When the line containing "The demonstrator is" appears in the entries below, begin printing there and stop after the line containing "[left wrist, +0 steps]"; print each of those lines exactly and no other line.

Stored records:
....
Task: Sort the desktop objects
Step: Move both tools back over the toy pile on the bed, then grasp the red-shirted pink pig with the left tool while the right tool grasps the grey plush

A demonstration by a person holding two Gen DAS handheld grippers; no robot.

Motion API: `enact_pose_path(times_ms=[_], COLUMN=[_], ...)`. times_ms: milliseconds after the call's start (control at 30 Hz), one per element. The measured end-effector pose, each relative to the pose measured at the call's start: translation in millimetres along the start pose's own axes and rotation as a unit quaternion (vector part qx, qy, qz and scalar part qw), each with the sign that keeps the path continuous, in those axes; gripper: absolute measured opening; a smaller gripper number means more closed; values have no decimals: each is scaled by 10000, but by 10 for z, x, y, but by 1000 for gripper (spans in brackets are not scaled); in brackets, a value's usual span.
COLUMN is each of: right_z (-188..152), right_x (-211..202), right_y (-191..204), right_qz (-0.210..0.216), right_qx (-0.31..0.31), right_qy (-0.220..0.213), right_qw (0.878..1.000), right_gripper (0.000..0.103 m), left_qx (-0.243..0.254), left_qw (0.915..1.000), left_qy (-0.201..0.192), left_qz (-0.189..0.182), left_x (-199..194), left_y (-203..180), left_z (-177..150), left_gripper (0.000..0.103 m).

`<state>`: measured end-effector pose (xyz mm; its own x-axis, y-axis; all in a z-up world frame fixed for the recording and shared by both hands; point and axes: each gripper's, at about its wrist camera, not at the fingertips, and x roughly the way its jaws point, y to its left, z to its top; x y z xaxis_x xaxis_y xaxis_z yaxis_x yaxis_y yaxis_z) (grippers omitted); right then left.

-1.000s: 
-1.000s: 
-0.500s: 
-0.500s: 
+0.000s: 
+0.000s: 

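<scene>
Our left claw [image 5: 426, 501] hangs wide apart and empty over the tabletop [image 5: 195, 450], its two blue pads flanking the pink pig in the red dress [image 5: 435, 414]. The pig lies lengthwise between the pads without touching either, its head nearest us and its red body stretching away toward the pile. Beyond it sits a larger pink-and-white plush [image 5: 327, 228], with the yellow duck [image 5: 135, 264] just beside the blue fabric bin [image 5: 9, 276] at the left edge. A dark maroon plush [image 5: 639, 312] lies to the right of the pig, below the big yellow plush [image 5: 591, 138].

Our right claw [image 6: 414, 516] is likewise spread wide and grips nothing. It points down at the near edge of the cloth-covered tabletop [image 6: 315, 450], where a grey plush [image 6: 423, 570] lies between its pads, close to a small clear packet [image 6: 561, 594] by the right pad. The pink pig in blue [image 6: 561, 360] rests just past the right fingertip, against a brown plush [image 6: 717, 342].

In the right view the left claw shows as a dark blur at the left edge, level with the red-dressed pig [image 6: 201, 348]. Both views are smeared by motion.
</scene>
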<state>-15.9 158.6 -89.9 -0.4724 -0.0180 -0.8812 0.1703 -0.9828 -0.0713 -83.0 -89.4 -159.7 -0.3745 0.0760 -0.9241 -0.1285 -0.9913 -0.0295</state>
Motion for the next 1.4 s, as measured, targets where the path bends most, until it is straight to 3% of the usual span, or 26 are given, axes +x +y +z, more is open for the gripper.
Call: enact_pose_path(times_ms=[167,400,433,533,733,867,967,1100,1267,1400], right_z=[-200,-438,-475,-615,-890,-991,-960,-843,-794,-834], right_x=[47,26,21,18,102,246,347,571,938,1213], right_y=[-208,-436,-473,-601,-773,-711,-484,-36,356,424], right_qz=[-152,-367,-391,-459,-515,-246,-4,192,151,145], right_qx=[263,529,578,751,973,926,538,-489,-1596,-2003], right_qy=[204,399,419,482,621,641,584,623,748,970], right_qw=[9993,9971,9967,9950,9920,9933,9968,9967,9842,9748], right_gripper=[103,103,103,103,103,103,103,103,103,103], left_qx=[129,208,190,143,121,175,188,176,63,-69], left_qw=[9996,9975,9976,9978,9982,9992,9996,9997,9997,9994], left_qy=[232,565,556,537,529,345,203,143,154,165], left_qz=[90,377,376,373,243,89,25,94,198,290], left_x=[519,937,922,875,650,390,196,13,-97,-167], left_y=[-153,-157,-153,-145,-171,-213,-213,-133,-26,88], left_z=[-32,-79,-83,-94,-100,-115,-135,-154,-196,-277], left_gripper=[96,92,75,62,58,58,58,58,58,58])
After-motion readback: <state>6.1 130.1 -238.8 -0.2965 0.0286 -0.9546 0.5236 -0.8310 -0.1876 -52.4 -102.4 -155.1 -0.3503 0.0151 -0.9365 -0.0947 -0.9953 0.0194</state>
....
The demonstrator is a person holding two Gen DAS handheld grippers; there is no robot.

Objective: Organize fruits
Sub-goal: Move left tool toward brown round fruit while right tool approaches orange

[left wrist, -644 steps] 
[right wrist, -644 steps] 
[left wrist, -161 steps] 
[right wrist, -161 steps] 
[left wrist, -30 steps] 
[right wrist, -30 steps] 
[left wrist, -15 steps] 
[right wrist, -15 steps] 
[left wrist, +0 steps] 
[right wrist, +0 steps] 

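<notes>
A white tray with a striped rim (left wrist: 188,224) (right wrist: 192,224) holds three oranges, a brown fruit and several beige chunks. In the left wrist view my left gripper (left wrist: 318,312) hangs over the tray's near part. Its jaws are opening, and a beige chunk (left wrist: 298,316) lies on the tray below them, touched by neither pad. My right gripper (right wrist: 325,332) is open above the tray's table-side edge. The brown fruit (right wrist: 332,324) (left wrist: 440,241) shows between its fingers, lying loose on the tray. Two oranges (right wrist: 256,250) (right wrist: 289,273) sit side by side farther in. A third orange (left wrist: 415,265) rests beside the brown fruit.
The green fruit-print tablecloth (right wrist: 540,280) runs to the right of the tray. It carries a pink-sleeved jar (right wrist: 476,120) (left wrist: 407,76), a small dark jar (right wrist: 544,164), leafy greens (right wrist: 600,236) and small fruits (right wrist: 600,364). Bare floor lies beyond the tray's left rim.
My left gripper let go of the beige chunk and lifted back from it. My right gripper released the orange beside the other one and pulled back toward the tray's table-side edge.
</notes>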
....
## Exercise result
The demonstrator is a person holding two Gen DAS handheld grippers; there is no robot.

Objective: Organize fruits
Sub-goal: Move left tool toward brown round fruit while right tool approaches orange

[left wrist, -644 steps] 
[right wrist, -644 steps] 
[left wrist, -161 steps] 
[right wrist, -161 steps] 
[left wrist, -30 steps] 
[right wrist, -30 steps] 
[left wrist, -15 steps] 
[right wrist, -15 steps] 
[left wrist, +0 steps] 

This completes the answer to the exercise.